In the entries below, how many lines hold the string "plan"? Answer with the number only.

────────────────────────────────────────

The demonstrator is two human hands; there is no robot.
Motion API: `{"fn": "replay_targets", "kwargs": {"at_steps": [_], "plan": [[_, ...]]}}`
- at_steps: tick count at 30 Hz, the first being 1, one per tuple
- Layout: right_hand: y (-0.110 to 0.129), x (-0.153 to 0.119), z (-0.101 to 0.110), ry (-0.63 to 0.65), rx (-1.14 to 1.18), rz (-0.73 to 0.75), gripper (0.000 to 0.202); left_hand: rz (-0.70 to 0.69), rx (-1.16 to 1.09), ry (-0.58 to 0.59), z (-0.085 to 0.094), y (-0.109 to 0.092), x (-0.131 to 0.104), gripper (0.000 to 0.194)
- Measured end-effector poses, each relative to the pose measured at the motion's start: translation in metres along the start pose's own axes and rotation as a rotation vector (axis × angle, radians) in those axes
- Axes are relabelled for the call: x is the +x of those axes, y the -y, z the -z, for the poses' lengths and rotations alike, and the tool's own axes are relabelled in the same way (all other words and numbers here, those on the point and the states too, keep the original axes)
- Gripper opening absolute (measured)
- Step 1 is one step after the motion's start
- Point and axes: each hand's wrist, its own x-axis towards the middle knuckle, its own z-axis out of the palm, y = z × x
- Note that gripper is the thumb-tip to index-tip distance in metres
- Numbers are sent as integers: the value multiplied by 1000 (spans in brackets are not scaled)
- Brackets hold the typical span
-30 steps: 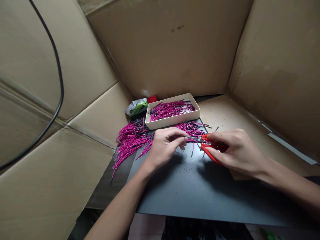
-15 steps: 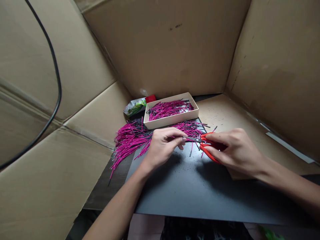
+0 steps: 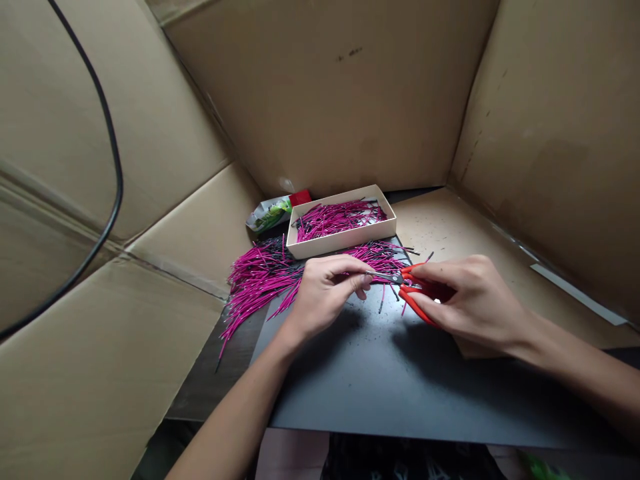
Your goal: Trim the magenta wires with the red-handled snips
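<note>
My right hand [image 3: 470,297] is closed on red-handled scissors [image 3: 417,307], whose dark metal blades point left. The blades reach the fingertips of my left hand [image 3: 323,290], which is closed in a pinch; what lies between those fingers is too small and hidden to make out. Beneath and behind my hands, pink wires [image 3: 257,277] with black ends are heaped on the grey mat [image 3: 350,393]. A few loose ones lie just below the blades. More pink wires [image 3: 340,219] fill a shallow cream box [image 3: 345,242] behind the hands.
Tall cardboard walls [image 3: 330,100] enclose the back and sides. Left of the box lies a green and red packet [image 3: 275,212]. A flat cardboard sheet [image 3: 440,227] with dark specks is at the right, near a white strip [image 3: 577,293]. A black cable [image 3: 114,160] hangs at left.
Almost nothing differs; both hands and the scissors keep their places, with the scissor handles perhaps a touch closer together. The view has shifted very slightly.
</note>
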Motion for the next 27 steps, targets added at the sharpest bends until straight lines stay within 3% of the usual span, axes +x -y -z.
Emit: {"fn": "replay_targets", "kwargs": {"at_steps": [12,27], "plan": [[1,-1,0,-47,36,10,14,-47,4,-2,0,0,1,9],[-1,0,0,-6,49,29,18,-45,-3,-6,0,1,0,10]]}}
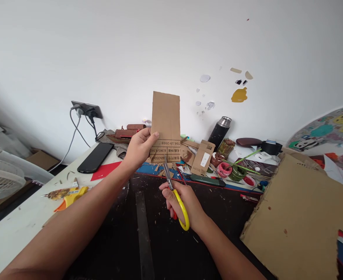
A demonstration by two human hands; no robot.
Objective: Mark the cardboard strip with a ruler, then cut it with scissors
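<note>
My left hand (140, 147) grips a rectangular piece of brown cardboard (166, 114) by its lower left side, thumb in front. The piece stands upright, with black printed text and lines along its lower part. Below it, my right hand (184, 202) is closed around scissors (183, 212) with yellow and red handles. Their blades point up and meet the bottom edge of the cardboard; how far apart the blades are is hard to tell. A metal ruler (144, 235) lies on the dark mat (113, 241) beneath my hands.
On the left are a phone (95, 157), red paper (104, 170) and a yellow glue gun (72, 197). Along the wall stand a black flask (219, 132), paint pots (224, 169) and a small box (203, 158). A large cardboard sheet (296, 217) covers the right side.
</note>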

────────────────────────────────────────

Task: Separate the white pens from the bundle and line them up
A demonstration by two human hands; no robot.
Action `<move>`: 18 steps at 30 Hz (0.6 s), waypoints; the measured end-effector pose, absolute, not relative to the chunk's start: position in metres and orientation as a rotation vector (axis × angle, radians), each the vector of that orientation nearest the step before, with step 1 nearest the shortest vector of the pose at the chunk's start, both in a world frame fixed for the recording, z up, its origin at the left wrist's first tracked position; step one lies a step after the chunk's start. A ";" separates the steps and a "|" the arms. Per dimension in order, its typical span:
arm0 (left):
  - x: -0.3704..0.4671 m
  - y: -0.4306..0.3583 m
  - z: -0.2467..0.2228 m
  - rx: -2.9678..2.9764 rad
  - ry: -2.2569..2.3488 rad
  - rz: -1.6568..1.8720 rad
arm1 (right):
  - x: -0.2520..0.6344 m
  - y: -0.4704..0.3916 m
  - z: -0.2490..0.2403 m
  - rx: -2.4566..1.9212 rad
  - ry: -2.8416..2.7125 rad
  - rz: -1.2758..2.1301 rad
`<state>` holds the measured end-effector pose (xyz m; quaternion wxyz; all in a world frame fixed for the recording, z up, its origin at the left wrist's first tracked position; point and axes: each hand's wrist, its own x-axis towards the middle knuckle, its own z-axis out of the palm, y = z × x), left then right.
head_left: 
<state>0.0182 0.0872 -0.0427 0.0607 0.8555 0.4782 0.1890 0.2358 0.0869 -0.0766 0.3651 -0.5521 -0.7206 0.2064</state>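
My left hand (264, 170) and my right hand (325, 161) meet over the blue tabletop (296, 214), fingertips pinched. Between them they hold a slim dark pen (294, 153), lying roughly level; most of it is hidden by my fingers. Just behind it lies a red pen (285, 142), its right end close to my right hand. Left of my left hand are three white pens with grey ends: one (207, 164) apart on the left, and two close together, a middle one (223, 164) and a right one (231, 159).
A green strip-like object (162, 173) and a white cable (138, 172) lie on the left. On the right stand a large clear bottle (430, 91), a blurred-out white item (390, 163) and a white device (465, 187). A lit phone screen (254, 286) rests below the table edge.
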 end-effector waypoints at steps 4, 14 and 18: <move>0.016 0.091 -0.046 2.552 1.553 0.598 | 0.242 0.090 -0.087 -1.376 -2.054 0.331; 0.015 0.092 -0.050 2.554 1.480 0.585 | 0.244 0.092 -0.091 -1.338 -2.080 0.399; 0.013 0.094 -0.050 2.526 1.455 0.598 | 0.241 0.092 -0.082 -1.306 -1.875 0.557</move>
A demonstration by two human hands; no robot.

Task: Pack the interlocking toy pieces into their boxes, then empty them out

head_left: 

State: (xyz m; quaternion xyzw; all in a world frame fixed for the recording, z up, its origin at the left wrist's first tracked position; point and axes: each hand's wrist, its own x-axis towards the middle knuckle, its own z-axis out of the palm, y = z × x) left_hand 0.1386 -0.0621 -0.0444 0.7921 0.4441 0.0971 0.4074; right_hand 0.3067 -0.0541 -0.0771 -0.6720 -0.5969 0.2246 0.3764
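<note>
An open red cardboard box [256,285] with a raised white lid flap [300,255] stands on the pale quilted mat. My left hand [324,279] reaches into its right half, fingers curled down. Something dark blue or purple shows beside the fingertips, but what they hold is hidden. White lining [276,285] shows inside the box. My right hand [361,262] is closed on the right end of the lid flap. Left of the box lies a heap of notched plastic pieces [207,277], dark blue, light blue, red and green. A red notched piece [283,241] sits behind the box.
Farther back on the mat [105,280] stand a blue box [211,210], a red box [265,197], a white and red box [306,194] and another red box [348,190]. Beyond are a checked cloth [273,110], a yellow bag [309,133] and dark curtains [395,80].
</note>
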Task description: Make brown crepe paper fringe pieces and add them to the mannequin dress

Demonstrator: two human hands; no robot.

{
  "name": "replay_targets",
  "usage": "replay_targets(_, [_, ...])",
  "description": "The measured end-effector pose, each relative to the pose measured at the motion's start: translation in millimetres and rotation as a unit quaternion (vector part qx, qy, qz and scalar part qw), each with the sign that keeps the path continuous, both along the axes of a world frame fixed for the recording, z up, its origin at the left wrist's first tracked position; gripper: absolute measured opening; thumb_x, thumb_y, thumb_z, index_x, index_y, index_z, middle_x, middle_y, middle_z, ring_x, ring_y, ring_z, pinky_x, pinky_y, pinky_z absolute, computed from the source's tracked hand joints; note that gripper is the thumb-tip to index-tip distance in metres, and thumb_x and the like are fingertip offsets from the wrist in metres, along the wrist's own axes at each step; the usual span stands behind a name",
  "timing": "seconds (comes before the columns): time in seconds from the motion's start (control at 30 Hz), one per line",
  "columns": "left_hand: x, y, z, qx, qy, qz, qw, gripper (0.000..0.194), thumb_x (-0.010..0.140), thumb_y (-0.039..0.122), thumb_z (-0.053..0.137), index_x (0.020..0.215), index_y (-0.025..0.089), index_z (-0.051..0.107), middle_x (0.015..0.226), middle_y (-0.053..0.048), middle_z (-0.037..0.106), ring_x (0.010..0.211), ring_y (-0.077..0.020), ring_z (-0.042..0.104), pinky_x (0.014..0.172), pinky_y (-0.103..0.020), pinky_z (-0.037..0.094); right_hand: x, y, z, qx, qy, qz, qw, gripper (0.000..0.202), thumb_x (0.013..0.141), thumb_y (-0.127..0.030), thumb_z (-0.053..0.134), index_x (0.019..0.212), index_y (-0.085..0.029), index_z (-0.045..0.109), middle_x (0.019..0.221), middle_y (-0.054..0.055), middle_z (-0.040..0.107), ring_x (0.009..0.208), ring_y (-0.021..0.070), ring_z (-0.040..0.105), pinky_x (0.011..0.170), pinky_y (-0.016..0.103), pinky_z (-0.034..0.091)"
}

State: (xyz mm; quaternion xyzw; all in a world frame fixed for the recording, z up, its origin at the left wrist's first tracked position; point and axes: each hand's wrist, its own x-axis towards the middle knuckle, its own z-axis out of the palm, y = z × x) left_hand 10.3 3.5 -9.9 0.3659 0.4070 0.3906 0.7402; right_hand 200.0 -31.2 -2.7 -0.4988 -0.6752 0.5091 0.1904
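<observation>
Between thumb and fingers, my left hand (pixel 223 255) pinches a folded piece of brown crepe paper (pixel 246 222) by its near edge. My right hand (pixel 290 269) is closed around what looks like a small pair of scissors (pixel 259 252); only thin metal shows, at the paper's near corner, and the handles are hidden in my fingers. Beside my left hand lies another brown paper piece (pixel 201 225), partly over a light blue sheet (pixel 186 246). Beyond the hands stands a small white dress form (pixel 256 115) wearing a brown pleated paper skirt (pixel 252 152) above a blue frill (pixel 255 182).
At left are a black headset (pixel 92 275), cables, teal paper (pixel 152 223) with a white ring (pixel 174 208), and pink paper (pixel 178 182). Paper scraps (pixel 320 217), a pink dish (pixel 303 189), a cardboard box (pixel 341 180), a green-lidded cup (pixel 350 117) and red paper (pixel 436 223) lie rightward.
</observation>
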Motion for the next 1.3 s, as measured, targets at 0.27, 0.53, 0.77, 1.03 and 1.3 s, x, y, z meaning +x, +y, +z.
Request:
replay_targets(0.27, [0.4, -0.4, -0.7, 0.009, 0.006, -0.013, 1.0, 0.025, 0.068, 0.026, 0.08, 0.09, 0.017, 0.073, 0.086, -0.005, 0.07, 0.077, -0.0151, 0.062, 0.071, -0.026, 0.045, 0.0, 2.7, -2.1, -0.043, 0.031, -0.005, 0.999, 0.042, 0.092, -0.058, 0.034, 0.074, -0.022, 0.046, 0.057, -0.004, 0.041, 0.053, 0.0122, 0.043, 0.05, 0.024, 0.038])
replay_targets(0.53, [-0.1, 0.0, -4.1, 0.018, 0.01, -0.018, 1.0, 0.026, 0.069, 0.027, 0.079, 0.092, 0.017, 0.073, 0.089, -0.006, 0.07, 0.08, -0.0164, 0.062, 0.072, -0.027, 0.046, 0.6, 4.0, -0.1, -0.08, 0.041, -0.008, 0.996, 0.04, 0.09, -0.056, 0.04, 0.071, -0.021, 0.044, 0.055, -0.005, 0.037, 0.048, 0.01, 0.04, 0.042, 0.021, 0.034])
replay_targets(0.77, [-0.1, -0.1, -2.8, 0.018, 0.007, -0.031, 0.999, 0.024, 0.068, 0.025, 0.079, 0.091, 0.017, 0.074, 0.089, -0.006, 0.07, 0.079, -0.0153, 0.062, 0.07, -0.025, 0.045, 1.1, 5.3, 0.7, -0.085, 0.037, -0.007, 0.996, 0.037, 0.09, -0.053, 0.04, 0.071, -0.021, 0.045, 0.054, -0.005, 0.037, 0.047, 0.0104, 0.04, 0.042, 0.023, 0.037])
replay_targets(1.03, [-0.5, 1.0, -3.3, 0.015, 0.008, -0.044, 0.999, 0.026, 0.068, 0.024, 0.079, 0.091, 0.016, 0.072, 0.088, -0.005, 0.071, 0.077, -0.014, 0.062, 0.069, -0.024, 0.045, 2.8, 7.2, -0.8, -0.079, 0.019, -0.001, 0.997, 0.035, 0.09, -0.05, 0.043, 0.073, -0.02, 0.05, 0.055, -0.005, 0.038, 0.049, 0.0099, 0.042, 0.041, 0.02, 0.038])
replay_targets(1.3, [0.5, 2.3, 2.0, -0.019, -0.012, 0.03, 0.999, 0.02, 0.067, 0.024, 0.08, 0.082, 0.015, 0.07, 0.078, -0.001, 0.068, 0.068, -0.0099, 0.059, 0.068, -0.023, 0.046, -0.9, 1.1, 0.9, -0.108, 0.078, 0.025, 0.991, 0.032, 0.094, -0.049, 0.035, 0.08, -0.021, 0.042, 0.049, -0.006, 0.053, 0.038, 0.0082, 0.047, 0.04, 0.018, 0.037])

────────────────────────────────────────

▶ **Final answer**: 2